9. Nick Buoniconti (thirteenth round 1962 AFL draft)

Incredibly, Buoniconti who played both ways at Notre Dame, was ignored by the NFL – and to a certain degree – the AFL as well – although he was eventually taken in the thirteenth round by the Boston Patriots. The 5-11, 220-pound middle linebacker (can you say Zach Thomas) went on to play 14 seasons with the Patriots and the Miami Dolphins and made an immediate impact at linebacker with the Patriots – helping the team capture the 1963 AFL Eastern Division title.

However, it was with my beloved Dolphins that Buoniconti achieved his greatest measure of admiration. The eight-time pro bowler helped the Dolphins reach three consecutive Super Bowls – and win two of them.

“Every play is like life or death,” Buoniconti once said. “I can’t think of anything except the play that is taking place at the moment.”

Maybe that’s exactly what the Patriots saw when they made Buoniconti their selection way back in 1962.

10. Shannon Sharpe (seventh round in 1990)

No matter what you think of Shannon Sharpe as an individual – although he is quite on the arrogant side – much like his brother Sterling – he’s really not that bad. As a three-time Super Bowl winner who played an integral part in all three victories, I couldn’t deny Sharpe’s place in history.

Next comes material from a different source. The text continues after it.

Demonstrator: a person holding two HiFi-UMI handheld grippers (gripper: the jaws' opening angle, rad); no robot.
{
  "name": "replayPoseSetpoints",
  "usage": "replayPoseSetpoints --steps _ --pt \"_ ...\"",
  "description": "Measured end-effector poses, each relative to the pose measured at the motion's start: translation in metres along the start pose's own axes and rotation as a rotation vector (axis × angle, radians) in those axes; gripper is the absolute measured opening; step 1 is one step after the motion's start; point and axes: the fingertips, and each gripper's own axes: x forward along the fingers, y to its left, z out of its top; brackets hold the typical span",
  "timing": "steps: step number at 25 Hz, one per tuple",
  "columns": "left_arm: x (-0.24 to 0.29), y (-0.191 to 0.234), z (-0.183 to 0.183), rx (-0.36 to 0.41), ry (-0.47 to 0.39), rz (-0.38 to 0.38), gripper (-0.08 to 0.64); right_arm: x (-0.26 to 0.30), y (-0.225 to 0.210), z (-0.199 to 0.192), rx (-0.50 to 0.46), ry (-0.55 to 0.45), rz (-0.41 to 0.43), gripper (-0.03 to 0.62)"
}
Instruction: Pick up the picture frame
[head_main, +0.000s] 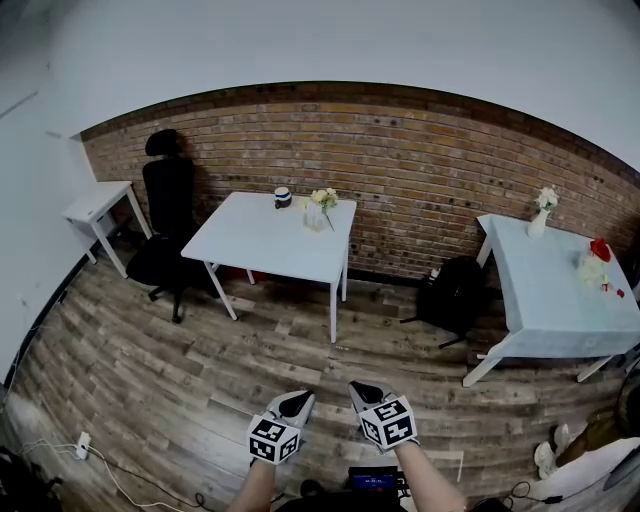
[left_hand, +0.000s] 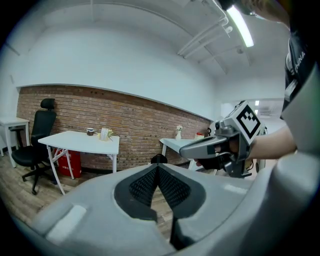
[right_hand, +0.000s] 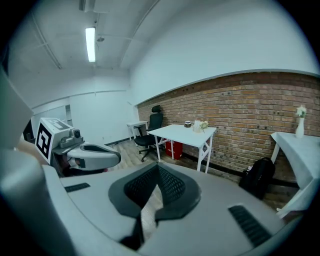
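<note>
1 small pale upright panel (head_main: 313, 214), which I take to be the picture frame, stands near the back edge of the white centre table (head_main: 265, 240), in the upper middle of the head view. It is too small to confirm, and its long axis cannot be read. Just beside it on the right is a bunch of pale flowers (head_main: 325, 197), with a small dark-banded jar (head_main: 283, 197) a little to its left. Both grippers are at the bottom centre of that view, well apart from the table, with bare wood floor (head_main: 300, 350) between. The left gripper (head_main: 297, 402) has its jaws closed together on nothing, and so does the right gripper (head_main: 365, 392). The panel lies straight up the picture from them, slightly more in line with the left gripper, so neither hand is clearly nearer. The coming move looks like a walk forward to the table's front edge, then a reach across its bare top. Nothing blocks that path. A black office chair (head_main: 168, 205) is at the table's left, a black backpack (head_main: 452, 292) lies on the floor to its right, and a second white table (head_main: 550, 290) fills the right side.
</note>
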Motion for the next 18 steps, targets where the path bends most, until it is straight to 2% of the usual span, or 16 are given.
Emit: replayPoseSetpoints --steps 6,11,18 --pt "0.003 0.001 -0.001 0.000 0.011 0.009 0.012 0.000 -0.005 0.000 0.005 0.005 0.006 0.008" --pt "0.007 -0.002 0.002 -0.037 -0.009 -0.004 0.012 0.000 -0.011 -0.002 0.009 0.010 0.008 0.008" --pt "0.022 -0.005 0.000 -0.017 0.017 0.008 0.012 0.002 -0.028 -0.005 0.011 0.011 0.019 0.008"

Sharpe helped the Broncos to the league title in 1997 and 1998 and then helped the Baltimore Ravens win the championship in 2000. The eight-time pro bowler finished his 14-year career with 815 receptions for 10,060 yards and 62 touchdowns in 204 games. Sharpe is the NFL’s all-time receptions and yardage leader for a tight-end, as well as the second leading receiver in Denver Broncos history. He also holds the team’s single-game record for receiving yards, with 214 against the Kansas City Chiefs in 2002. Not to shabby for a guy picked in the seventh round.

So, there you have it. The 10 greatest draft picks in NFL history. Remember - one man’s trash can be another man’s treasure – and this list backs it up.